▸ **Your instructions**
With the pictures removed, please write out every line below exactly as given.

▸ **Data**
========================================
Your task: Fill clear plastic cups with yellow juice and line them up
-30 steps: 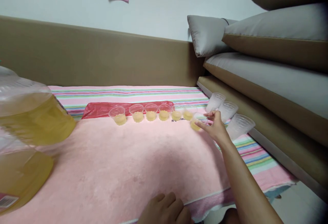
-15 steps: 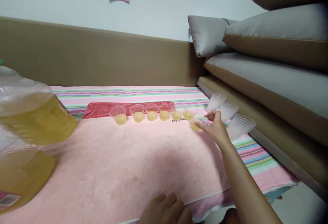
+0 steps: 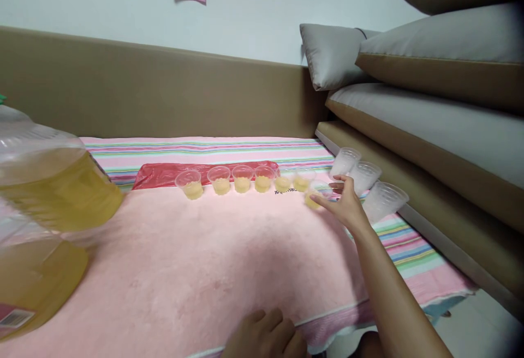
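Clear plastic forms the portion cup (image 3: 320,189) at my right hand (image 3: 347,205); it stands upright on the pink cloth (image 3: 172,265), in front of the red plastic bag (image 3: 164,175) and past its right end. From my remote station I read the right-hand pose as follows: forearm extended from the lower right, thumb at the cup's near side, forefingers arched at its far right side, with a gap between them spanning the cup. I cannot tell whether they press on its wall. My left hand (image 3: 268,336) is well in front of the bag, at the cloth's near hem; its fingers are curled together, and I cannot tell whether they grip anything.

Surrounding items: six clear cups (image 3: 242,184) with yellow contents form a row, four along the bag's front edge, two past its right end. Three nested cup stacks (image 3: 382,202) are farther right of the bag, just beyond the right hand, limiting clearance there. Two large jugs (image 3: 61,191) of yellow liquid occupy the area left of the bag. Piled cushions (image 3: 442,123) bound the far right.
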Demonstrator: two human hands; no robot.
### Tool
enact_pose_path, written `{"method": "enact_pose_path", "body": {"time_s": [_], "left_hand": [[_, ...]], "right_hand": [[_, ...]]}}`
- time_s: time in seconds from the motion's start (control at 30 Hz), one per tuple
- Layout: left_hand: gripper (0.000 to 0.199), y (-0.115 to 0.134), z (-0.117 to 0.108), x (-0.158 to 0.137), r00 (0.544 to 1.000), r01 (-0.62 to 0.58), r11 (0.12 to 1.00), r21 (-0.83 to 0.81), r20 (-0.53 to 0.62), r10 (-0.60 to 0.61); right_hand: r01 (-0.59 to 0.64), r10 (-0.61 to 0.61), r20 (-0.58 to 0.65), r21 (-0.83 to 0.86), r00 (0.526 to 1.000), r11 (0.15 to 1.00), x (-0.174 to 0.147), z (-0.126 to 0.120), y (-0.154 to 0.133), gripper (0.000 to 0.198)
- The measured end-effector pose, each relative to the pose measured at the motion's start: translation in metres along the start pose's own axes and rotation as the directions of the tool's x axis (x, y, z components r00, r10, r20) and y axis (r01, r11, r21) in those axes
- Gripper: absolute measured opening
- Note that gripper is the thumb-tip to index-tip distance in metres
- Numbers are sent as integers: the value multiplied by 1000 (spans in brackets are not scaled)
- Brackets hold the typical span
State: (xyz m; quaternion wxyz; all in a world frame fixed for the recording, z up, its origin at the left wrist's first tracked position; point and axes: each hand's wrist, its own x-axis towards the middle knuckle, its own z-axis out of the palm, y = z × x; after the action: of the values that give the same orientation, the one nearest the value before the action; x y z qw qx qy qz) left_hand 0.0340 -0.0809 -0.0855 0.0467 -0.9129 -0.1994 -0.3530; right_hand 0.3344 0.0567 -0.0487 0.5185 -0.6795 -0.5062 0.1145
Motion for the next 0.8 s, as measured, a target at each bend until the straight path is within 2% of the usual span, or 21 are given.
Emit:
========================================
▸ **Answer to this task**
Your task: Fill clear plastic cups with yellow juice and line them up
-30 steps: 
-15 steps: 
+0 steps: 
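Clear plastic forms the portion cup (image 3: 320,189) at my right hand (image 3: 347,205); it stands upright on the pink cloth (image 3: 172,265), in front of the red plastic bag (image 3: 164,175) and past its right end. From my remote station I read the right-hand pose as follows: forearm extended from the lower right, thumb at the cup's near side, forefingers arched at its far right side, with a gap between them spanning the cup. I cannot tell whether they press on its wall. My left hand (image 3: 268,336) is well in front of the bag, at the cloth's near hem; its fingers are curled together, and I cannot tell whether they grip anything.

Surrounding items: six clear cups (image 3: 242,184) with yellow contents form a row, four along the bag's front edge, two past its right end. Three nested cup stacks (image 3: 382,202) are farther right of the bag, just beyond the right hand, limiting clearance there. Two large jugs (image 3: 61,191) of yellow liquid occupy the area left of the bag. Piled cushions (image 3: 442,123) bound the far right.
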Demonstrator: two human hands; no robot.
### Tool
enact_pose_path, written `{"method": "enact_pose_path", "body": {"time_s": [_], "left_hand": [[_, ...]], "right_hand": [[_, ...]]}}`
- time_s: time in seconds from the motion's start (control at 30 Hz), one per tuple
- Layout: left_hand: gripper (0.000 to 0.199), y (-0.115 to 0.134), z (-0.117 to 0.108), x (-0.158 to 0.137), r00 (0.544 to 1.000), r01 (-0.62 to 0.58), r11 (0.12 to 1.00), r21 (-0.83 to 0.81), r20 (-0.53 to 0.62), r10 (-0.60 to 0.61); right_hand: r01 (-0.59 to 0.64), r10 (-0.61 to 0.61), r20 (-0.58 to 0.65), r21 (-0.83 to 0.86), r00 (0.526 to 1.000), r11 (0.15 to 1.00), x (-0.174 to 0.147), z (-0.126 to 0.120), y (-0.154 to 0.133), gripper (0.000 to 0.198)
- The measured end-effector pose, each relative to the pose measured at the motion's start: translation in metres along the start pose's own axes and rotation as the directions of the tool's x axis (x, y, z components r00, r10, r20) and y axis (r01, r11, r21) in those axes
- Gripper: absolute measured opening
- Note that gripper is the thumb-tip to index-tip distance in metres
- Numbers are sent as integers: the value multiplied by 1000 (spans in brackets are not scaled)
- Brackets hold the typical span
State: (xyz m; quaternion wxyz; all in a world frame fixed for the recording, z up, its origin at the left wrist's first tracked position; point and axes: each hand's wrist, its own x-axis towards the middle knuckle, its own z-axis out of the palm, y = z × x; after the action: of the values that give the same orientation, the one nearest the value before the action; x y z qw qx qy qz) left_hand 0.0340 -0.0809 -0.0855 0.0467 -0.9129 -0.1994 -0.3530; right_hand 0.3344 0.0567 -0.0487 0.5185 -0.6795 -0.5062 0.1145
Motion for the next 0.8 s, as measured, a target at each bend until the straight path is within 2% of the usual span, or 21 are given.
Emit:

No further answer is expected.